2008 Matthieu Lavanchy, James Thom

2008 MATTHIEW LAVANCHY, JAMES THOM
THE OTHER IS A THREAT
Due to an extremely tense political climate during the financial crisis of 2008, it was hard not to give in to fear. We were assailed by mass media with violent and dramatic images that slowly entered our collective consciousness, creating a climate of paranoia. Matthieu Lavanchy and James Thom developed a photo series of fixed images and cold lights, staged as an emotional storytelling to describe the socio-political tension of that year.
2009 Silvia Noferi

2009 SILVIA NOFERI
ORIGINALITÉ DU RÊVERIE
Silvia’s was a journey inside the unusual, inside the dream, inside originality. Her theatres were made to be found and upon them she staged her models. They are bizarre like the inhabitants of dreams, trying to fuse the border between the real and the imaginary world. Her shots are a view of that border, where a different world reveals itself. A world where originality is both weird and true, just like the Platonic concept of “Idea”. A world where immobility is the origin of every possible movement.
2011 Yijun (Pixy) Liao

2011 YIJUN (PIXY) LIAO
EXPERIMENTAL RELATIONSHIP
As a woman, Yijun used to think she could only fall in love with someone who was older than herself. A protector, a mentor, someone she adored. Then she met her boyfriend Moro, who is 5 years younger. Her whole conception of a relationship was overturned. She was the one with more authority and power.

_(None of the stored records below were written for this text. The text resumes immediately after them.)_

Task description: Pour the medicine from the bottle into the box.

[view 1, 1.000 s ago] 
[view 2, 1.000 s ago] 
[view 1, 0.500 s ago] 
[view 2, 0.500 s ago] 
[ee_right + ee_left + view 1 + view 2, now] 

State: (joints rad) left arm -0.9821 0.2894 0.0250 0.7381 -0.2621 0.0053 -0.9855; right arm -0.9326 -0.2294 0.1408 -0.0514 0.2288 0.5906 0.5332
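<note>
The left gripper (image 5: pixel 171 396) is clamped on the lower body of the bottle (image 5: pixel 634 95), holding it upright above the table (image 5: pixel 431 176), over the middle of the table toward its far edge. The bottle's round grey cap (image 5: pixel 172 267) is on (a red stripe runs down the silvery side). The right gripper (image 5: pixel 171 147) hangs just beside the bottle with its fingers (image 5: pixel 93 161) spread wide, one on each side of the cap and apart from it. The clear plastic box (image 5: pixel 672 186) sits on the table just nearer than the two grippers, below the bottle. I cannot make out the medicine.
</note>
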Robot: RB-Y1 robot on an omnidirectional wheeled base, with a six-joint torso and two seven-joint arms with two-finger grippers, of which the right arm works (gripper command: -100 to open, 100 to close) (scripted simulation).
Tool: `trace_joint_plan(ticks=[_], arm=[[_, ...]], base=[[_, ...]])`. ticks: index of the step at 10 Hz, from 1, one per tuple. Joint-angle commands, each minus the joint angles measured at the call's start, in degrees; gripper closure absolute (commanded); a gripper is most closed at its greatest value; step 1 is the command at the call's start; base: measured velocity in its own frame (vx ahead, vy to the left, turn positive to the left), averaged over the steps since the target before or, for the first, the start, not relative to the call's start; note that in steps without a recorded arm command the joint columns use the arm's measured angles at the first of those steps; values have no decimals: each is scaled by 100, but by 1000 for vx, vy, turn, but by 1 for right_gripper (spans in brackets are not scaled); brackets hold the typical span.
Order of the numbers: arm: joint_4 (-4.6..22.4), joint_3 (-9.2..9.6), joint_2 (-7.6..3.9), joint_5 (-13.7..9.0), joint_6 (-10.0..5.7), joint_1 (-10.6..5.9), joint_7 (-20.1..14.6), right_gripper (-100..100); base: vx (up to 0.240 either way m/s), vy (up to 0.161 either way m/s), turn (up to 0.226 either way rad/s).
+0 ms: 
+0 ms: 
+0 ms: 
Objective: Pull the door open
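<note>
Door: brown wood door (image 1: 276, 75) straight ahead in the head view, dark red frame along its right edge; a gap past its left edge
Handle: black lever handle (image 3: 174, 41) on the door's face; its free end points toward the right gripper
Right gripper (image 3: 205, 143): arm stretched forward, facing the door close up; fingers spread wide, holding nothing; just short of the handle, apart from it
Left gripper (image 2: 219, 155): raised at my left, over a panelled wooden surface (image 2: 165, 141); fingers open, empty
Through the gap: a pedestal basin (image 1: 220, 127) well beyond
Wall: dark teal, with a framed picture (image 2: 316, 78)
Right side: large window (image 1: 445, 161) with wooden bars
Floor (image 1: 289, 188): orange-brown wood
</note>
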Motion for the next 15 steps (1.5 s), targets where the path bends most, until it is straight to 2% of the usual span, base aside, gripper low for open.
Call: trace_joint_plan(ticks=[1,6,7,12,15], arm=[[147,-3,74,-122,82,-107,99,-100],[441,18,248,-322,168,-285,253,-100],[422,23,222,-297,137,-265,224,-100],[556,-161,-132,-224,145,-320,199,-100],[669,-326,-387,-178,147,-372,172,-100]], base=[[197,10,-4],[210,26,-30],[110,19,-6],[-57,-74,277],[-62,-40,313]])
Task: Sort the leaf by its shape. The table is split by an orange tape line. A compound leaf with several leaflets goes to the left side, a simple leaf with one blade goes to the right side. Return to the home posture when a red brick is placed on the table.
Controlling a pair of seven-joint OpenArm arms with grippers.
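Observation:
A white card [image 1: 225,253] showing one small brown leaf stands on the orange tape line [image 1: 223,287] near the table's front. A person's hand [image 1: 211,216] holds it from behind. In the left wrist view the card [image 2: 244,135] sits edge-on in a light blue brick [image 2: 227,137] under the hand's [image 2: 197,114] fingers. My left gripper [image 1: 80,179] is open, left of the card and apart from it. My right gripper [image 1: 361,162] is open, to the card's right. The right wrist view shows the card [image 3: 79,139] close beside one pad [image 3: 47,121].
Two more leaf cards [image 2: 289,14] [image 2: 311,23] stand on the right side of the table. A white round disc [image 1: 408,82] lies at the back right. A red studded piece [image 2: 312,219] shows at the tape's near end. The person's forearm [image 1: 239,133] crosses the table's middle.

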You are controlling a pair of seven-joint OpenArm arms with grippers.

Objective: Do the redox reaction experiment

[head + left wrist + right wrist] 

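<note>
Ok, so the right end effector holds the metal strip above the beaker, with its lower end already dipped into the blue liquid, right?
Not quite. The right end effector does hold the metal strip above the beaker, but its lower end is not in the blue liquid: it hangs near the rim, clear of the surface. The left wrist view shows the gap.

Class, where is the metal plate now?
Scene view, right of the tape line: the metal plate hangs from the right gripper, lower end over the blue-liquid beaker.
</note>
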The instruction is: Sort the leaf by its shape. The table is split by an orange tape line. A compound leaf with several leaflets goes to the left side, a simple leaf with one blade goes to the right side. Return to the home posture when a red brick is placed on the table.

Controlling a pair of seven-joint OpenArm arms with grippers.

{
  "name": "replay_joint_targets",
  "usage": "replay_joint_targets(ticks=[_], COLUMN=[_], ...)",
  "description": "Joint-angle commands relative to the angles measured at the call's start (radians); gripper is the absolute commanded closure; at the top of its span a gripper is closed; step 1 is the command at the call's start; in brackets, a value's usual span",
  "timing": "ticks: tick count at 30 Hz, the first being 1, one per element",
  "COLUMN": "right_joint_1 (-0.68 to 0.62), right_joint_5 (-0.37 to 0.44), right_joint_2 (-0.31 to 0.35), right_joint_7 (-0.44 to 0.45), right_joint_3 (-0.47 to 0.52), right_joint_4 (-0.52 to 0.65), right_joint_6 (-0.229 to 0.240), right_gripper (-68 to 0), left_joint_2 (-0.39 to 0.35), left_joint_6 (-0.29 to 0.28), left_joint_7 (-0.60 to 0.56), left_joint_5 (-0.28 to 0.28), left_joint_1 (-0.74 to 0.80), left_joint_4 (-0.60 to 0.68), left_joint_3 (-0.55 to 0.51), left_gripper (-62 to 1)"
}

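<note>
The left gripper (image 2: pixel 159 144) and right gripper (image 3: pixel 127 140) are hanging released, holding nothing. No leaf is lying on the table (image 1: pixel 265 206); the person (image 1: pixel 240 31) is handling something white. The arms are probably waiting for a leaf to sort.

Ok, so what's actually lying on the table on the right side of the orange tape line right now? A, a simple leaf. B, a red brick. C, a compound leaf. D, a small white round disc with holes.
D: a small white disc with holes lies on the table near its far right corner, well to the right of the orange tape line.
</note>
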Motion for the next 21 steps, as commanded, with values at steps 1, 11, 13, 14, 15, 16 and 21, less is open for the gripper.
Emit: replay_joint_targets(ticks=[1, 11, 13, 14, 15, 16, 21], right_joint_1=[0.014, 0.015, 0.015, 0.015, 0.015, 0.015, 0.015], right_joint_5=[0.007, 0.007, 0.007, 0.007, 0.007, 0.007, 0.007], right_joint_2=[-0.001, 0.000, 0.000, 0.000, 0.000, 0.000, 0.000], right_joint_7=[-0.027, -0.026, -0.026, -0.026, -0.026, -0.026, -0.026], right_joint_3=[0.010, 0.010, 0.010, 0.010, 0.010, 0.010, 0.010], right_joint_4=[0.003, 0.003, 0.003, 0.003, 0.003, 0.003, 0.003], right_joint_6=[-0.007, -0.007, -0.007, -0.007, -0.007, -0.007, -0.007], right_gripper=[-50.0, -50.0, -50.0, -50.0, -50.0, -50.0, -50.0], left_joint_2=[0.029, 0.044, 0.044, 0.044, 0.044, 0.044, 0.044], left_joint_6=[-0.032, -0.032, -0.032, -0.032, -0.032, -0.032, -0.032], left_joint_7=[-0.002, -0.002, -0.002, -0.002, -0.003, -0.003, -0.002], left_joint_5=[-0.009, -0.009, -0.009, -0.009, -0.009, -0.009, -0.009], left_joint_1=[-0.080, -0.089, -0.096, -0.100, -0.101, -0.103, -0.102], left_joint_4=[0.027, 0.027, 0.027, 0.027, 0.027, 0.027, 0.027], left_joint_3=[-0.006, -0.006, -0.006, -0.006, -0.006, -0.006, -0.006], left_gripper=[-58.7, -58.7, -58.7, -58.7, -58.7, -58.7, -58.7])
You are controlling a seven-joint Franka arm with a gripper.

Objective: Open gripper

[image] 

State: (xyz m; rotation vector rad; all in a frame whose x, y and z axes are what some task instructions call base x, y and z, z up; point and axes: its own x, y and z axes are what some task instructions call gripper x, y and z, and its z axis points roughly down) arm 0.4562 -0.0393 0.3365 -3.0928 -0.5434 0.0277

When she told her male friend about her new relationship, he said: “How could you choose a boyfriend the way we choose a girlfriend?!” That’s when she thought: “Damn right, why not?!” Yijun’s photographic series of self-portraits - an ongoing project - questions the stereotypical man- woman relationship to highlight its complexities and the fact that they are not static, rather evolving and open to many different possibilities.